A deputada Luiza Maia (PT) defendeu, na Assembleia Legislativa, a implantação do Programa de Auxílio Médico e Psicológico às Vítimas de Crimes de Violência Sexual. A parlamentar apresentou o Projeto de Lei n° 20.904/2014 que institui a criação do programa que, no seu entendimento, revela-se como “uma importante e necessária alternativa para prevenir e solucionar problemas desse jaez, tendo em vista que um trabalho interdisciplinar, realizado em um único local, ajudará no tratamento e diminuirá os danos psicológicos das vítimas”.
De acordo com parágrafo único do artigo primeiro do projeto, o programa ocorrerá em todos os municípios da Bahia e consistirá no oferecimento de assistência especializada e multidisciplinar, com ações coordenadas envolvendo as áreas de segurança pública, saúde e de assistência social às vitimas de violência sexual e, também, aos seus familiares diretos ou responsáveis. Para Luiza, dentre as diversas formas pelas quais a violência pode se apresentar, a sexual constitui uma das mais preocupantes, uma vez que além dos ferimentos físicos, os danos de natureza psicológica, na maioria das vezes, são ainda mais dolorosos às vítimas.
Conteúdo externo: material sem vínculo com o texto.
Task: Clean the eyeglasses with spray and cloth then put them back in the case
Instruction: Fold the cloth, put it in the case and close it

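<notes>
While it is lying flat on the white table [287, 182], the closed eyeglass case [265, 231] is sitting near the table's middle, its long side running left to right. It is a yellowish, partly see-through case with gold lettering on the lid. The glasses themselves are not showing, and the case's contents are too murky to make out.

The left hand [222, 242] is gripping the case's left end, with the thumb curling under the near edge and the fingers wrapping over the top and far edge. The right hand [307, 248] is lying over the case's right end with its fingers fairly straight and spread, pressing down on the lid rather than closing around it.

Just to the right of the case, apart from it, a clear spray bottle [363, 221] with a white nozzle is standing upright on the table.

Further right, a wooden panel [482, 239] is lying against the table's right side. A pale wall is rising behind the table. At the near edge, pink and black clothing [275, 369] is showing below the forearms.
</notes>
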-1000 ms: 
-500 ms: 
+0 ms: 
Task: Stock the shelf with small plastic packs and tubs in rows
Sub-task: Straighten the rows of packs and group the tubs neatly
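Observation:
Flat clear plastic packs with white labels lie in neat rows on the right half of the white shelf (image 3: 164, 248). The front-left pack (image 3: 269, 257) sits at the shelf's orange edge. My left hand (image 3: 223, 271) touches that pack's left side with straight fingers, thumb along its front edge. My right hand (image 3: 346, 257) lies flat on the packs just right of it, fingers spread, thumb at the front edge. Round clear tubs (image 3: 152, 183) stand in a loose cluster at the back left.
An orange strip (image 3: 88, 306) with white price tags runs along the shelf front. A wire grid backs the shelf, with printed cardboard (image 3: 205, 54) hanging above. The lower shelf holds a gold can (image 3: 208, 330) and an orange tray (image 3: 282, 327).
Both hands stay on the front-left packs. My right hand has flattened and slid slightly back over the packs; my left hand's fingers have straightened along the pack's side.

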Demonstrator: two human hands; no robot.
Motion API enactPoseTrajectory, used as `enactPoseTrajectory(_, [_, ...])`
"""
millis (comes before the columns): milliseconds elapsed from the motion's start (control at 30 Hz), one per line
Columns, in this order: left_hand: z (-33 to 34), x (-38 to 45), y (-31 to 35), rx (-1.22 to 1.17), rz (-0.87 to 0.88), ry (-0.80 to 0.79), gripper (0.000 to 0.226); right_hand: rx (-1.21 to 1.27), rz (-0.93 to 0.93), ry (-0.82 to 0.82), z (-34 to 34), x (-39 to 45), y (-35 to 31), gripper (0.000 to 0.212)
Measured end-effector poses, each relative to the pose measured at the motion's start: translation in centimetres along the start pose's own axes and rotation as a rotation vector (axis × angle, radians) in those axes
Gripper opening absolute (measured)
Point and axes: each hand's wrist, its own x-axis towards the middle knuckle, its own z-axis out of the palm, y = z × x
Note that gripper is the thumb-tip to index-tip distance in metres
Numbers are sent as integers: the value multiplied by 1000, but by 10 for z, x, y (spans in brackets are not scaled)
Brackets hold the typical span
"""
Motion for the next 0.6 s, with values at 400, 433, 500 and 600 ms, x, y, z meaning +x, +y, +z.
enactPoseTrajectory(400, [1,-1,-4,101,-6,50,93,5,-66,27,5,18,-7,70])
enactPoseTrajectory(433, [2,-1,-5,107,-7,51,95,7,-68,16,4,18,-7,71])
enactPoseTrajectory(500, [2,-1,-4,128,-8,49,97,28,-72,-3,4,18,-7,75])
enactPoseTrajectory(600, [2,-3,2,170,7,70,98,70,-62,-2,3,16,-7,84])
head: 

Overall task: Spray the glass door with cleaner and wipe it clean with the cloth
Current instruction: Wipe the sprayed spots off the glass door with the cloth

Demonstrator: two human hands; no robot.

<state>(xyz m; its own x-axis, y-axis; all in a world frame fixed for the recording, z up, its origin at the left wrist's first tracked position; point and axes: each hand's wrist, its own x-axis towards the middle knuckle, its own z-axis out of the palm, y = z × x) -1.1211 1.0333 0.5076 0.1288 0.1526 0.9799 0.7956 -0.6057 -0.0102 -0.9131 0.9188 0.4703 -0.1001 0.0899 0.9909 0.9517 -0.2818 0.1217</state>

Na visão da parlamentar, mesmo já existindo atendimento por parte do Estado àqueles que sofrem este tipo de agressões, uma série de deslocamentos se faz necessário para a sua realização, o que aumenta o sofrimento diante das circunstâncias em que as vítimas se encontram. Além de a cada nova etapa do atendimento existir a necessidade de novo relato dos acontecimentos, levando a um processo de “revitimização”. Dessa forma, Luiza afirma que o projeto objetiva oferecer apoio às vítimas nas diversas dimensões, envolvendo profissionais de disciplinas correlatas como: psicólogos, médicos, assistentes sociais, entre outros; agilizar o processo, eliminando movimentações e processos burocráticos, além de humanizar o tratamento dados às vítimas desse tipo de delito. “É justamente tratar e amparar às vítimas de violência sexual e seus familiares de maneira mais rápida, eficaz e menos dolorosa”, frisou a petista, que espera o apoio de seus pares na aprovação da matéria.